A comer lo que aquí se produce
Ricardo Guerrero Nicaragua
Tiste, indio viejo, tortilla, pozol, gallo pinto, nacatamal, rosquillas y bollos fueron parte de los alimentos que sobresalieron en la sexta feria de la alimentación, organizada por los estudiantes de la Facultad de Desarrollo Rural de la Universidad Agraria (UNA), todo con motivo de celebrar el Día Mundial de la Alimentación.
La Comunidad Internacional conmemoró durante esta semana el Día Mundial de la Alimentación con casi mil millones de personas que padecen hambre.
A juicio de Luis Alberto Balmaceda, docente de la Facultad de Desarrollo Rural y miembro del comité organizador de la feria, la dura tarea de reducir a la mitad los hambrientos del mundo se podría lograr en más de un siglo.
Mencionó que como organizadores de la feria retomaron el lema de la Organización de las Naciones Unidas para la Agricultura y la Alimentación (FAO), “Agricultura, diálogo y cultura, nuestro patrimonio en común”, y por eso dejaron la organización de la feria en manos de los estudiantes.
MAÍZ SOBRESALE
“Queremos demostrar las capacidades nutricionales que tienen nuestros platos criollos, que la gente conozca que lo que producimos es nutritivo, y con eso pretendemos desarrollar la cultura de consumir lo que producimos”, señaló Erick Mejía, estudiante de Desarrollo Rural.
Este joven y otro grupo de compañeros se dieron a la tarea de motivar a los visitantes de la feria a consumir lo que aquí se produce, “no deberíamos de consumir esa comida chatarra que en nada nos beneficia, consumamos nuestros frijoles y maíz que son nutritivos”, añadió el estudiante.
EDUCACIÓN Y PRODUCCIÓN
El estudiante Francisco Neira manifestó que en Nicaragua las metas de reducir el hambre enfrentan muchos obstáculos.
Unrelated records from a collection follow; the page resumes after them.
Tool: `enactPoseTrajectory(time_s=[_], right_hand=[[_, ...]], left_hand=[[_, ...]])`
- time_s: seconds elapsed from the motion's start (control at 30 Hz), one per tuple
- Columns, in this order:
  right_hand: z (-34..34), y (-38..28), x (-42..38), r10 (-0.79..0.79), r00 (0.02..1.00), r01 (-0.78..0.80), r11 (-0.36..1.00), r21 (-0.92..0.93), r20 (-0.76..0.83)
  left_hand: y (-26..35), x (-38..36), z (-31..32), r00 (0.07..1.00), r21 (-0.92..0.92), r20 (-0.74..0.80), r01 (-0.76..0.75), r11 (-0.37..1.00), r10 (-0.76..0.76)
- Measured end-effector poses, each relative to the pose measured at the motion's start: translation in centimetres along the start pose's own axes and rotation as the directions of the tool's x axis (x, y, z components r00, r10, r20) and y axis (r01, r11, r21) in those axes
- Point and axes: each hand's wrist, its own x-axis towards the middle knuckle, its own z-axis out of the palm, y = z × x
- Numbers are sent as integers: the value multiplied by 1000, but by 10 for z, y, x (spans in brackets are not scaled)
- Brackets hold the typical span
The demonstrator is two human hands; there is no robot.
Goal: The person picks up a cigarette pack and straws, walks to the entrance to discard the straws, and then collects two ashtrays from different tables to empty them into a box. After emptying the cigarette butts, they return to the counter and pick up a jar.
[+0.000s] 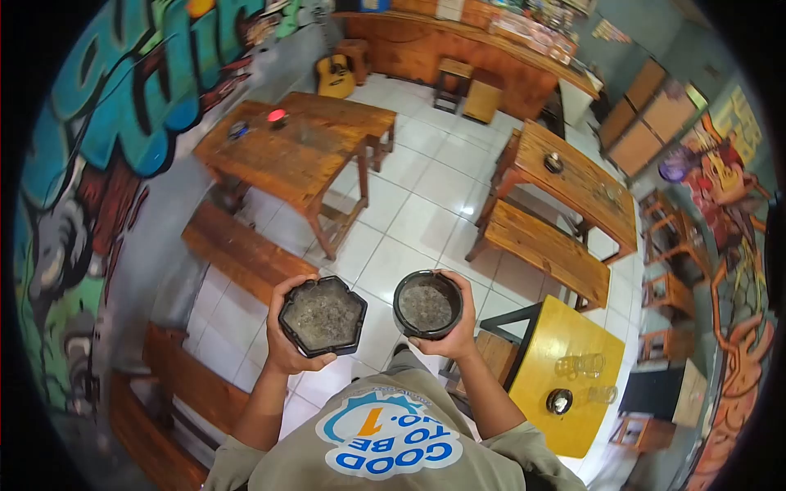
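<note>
My left hand (286,352) is closed around the side of a dark, many-sided ashtray (324,316). Grey ash covers the inside of it. A round black ashtray (427,304), also with grey ash inside, is gripped from its right side by my right hand (458,331). Both ashtrays are held level in front of my chest, a short gap apart, above the tiled floor. My fingers are partly hidden behind them.
At right, a yellow table (573,360) bears several glass mugs (591,364) and another ashtray (559,401). Wooden tables (319,147) and benches (540,250) stand on both sides of the white tiled floor (393,221). A guitar (336,78) leans near the counter (401,53).
</note>
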Motion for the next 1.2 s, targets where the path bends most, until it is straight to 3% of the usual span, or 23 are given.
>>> enactPoseTrajectory(time_s=[0.2, 0.37, 0.5, 0.63, 0.73, 0.9, 1.1, 1.2], right_hand=[[-49, 37, 47, 7, 977, -4, 1000, 15, -212], [-92, 58, 114, 38, 969, -52, 997, -54, -244], [-125, 79, 200, -21, 990, 11, 998, -67, -141], [-125, 98, 253, 29, 997, -33, 998, -50, -70], [-120, 122, 299, -41, 999, 42, 998, -49, 16], [-107, 168, 373, -17, 999, 18, 1000, -24, 28], [-120, 185, 465, -59, 998, 59, 997, -42, -1], [-132, 191, 497, -66, 993, 57, 994, -91, -102]], left_hand=[[-58, 103, 23, 988, -56, 147, 56, 997, -47], [-91, 187, 52, 984, 10, 174, 36, 999, -37], [-113, 259, 70, 985, -35, 169, -18, 999, 24], [-127, 297, 70, 997, -7, 81, -7, 1000, 8], [-145, 324, 58, 998, 21, 56, 0, 1000, -2], [-174, 393, 32, 990, -75, 11, 140, 987, -140], [-200, 517, 24, 987, -82, 132, 99, 992, -88], [-213, 583, 32, 965, 45, 261, -11, 999, -1]])
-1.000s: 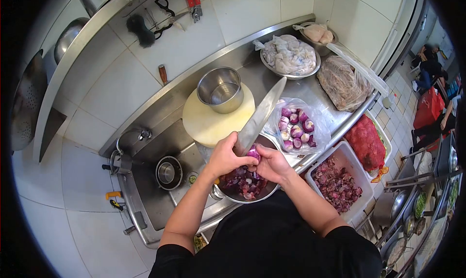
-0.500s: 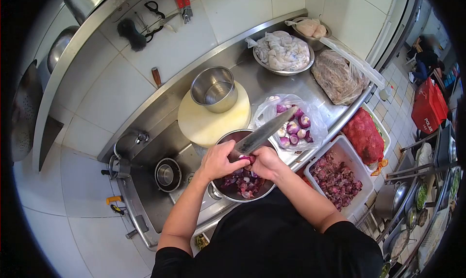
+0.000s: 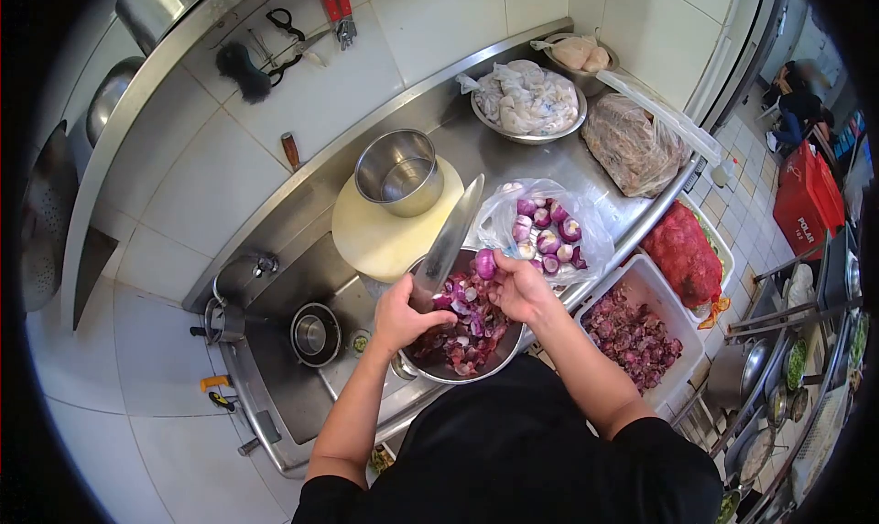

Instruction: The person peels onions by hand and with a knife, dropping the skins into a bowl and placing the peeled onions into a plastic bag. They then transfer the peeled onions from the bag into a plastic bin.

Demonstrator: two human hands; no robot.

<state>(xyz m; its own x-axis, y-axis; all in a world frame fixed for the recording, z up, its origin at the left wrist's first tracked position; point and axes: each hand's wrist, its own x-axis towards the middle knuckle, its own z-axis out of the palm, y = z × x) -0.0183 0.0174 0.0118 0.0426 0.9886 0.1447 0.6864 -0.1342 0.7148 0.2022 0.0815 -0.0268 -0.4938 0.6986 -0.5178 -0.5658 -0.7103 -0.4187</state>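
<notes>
My left hand grips the handle of a large kitchen knife, whose blade points up and away over the bowl. My right hand holds a small purple onion at its fingertips, just right of the blade and apart from it. Both hands hover over a steel bowl filled with purple onion pieces and skins, at the counter's front edge.
A clear bag of peeled onions lies right of the bowl. A white tub of onion scraps and a red mesh sack sit further right. Behind are a round board bearing a steel pot, and a sink at left.
The knife blade swung from pointing right over the bag to pointing up. My right hand drew the onion away from the blade, and the hands parted.
</notes>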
“Deberíamos empezar por mejorar las técnicas de producción y educación en la población rural”, indicó.
Neira se basa en estudios que demuestran que casi el 50 por ciento de los nicaragüenses tiene un nivel de escolaridad baja, y la mayoría habita en zonas rurales. La educación, a juicio de Neira, tiene que ver con la alimentación, porque cuando más educada está la gente va a producir más, señaló.
“Hay que racionalizar los recursos destinados a la educación principalmente técnica-agropecuaria, en las áreas rurales donde se producen los alimentos y donde, paradójicamente, están los que más hambre sufren”, indicó Roberto Altamirano, docente de la UNA.
POR LA FAO
El 16 de octubre se determinó como Día Mundial de la Alimentación porque en esta fecha se fundó la Organización de las Naciones Unidas para la Agricultura y la Alimentación (FAO), en 1945.
Actualmente la efeméride la organiza la FAO en más de 150 países. Este año la conmemoración llevará el lema “Agricultura, diálogo y cultura, nuestro patrimonio en común”, que constituye un llamado para consumir lo que cada país produce.
En Nicaragua, actualmente habitan más de seis millones de personas de las cuales, más del 50 por ciento, es decir unos tres millones sobreviven con menos de un dólar al día, según docentes de la UNA en base a recientes estudios.
Los especialistas señalan que una persona debe consumir como mínimo 2,200 calorías al día, sin embargo, el nicaragüense promedio con costo llega a 1,750 calorías por día.